My concern would be that it is ceramic and that is a rather porous material and, therefore, hard to get sanitized.

I would use it for pickles or home-made sour kraut instead.


----------



## SmokeyMcBong (Feb 12, 2014)

my guess would be that it has a nice smooth glaze to keep from absorbing anything. how good that glaze still is could be another question altogether. 

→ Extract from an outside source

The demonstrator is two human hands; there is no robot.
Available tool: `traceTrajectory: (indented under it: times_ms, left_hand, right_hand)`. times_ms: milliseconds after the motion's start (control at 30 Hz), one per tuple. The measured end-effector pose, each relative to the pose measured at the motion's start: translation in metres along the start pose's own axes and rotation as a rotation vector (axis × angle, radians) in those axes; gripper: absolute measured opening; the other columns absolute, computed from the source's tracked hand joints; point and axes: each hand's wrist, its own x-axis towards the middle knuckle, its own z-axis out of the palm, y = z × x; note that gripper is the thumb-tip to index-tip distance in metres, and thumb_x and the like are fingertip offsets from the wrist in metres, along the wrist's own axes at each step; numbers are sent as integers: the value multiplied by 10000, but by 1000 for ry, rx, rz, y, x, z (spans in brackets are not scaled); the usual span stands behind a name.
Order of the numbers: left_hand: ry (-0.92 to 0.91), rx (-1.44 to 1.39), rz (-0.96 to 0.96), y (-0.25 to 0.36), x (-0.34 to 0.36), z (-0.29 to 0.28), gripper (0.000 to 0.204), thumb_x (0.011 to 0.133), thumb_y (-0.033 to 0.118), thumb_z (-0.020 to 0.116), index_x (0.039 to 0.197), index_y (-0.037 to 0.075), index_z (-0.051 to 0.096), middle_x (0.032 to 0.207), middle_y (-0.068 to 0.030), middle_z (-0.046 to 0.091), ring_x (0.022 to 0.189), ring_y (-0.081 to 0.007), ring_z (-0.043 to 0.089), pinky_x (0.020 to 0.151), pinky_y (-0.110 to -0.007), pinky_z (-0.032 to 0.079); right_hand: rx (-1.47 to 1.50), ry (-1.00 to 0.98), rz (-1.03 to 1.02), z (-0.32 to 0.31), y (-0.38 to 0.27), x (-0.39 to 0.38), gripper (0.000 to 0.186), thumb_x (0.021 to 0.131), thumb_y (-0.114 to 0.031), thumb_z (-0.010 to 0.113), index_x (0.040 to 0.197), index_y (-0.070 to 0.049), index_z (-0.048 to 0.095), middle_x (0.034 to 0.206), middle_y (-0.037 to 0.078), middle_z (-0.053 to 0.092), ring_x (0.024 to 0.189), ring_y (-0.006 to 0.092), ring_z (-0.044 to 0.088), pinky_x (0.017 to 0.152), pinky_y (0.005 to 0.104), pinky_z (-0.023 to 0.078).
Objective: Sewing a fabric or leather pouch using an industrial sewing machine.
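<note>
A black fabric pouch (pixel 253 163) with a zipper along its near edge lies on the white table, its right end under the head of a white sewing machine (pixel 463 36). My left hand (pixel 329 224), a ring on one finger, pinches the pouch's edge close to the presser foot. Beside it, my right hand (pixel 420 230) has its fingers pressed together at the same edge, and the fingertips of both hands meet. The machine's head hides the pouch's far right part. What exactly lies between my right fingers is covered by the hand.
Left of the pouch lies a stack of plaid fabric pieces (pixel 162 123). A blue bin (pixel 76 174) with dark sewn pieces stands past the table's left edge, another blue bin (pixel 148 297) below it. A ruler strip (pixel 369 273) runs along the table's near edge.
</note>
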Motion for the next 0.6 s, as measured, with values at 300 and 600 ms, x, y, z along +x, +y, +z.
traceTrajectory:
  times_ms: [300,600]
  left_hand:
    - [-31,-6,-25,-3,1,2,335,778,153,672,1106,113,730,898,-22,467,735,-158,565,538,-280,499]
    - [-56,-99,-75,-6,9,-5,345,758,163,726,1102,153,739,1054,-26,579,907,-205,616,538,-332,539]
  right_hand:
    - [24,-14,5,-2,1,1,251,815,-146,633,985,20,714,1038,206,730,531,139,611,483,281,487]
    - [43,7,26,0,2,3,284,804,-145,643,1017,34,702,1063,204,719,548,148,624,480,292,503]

Pickles or kimchi seems like a natural choice for that crock. How much volume is it? does the 10 mean 10 gallons?


----------



## Rocky (Feb 12, 2014)

I have a 5 gallon crock that I use to make wine vinegar. Works great. Anyone pay attention to the price of good wine vinegar, particularly the ones that are "flavored" with herbs and such? They can be $15-20 for a 12 oz. bottle, or $35-$45 for the equivalent of a 28 oz. bottle of wine. You can make a great vinegar at home with wines that you are not crazy about for a fraction of the cost.


----------



## JohnT (Feb 12, 2014)

Rocky said:


> I have a 5 gallon crock that I use to make wine vinegar. Works great. Anyone pay attention to the price of good wine vinegar, particularly the ones that are "flavored" with herbs and such? They can be $15-20 for a 12 oz. bottle, or $35-$45 for the equivalent of a 28 oz. bottle of wine. You can make a great vinegar at home with wines that you are not crazy about for a fraction of the cost.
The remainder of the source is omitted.